2011年2月20日、殺人、強姦致死の被告(元少年)の死刑が確定した。
99年に起きた山口県光市の母子殺害事件で、最高裁が殺人や強姦(ごうかん・レイプ)致死罪などに問われた元少年の上告を棄却し、死刑が確定する。
元少年の死刑確定自体は6人目となることになる。
排水管検査を装って訪問した家で、母親を殺害後に強姦し、その後に横にいる11カ月の赤ちゃんを絞殺した事件だ。
最高裁は「冷酷、残虐で非人間的だ。死刑は是認せざるを得ない」と結論づけた。
裁判は大きく揺れ動いた。
検察側の死刑求刑に対し、1審・山口地裁は無期懲役とし、2審・広島高裁も無期懲役を支持した。
しかし06年の最高裁判決は「無期懲役の量刑は不当で正義に反する」として、審理を広島高裁に差し戻した。
その後、差し戻し控訴審で08年、広島高裁が死刑を言い渡していた。差し戻し審で元少年は殺意を明確に否定する新供述を展開したが、「不自然不合理」と退けられた。
大月被告が改姓していたことも判明。時期は不明で、1月の上告審弁論の際は法廷で裁判所側が旧姓を告げていた。
事件当時、元少年は18歳になって時間がたっていなかった。
死刑をになるのかどうなのか。裁く側がこれほど厳しい判断を迫られる例はめずらしいものとなった。
父親の家庭内暴力にさらされたり、母親を自殺で亡くしたりするなど家庭環境も不遇だったが、事件の残忍性からすると死刑は当然と思う人も少なくないのではないでしょうか。
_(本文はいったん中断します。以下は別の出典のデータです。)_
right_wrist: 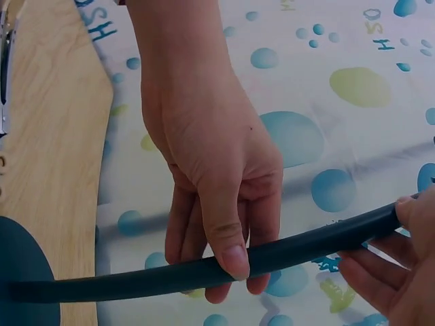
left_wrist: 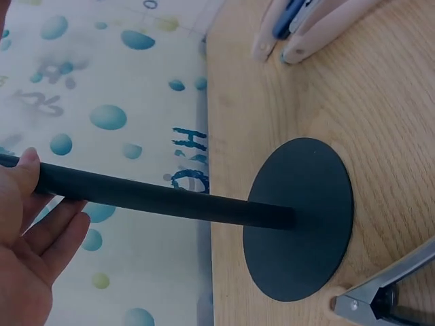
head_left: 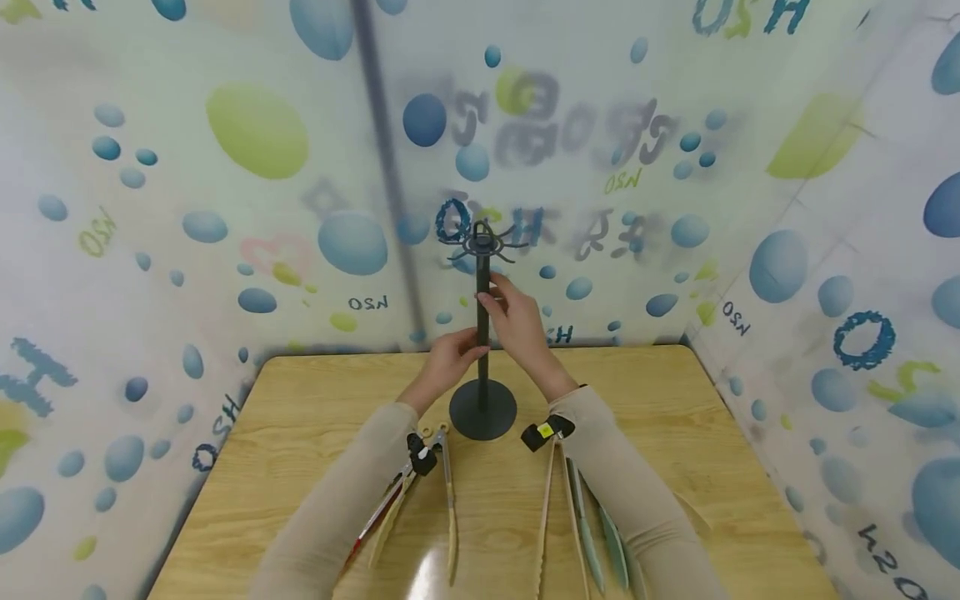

そして一旦無期懲役とした山口裁判所が死刑を確定した大きなポイントは少年が知人宛てにだした手紙だった。
「とある子犬がいました。子犬は可愛い子犬に出会いました。子犬はやっちゃいまいた。コレって罪なのかな」(あくまで意味内容であり実際と少し違います。)
こんな内容の手紙を送ったとのこと。それがきっかけで
「少年の反省は十分ではなく、容認の余地はない」とし、死刑が確定しました。
少年だからといってレイプ・殺人等残任な事件に関しては社会としても厳しい処罰を下すという事が今回の判決で印象付けられました。
亡くなられた被害者の方の命を無駄にしないためにも、これを機に今後は少年犯罪が減ってくれる事を祈るばかりです。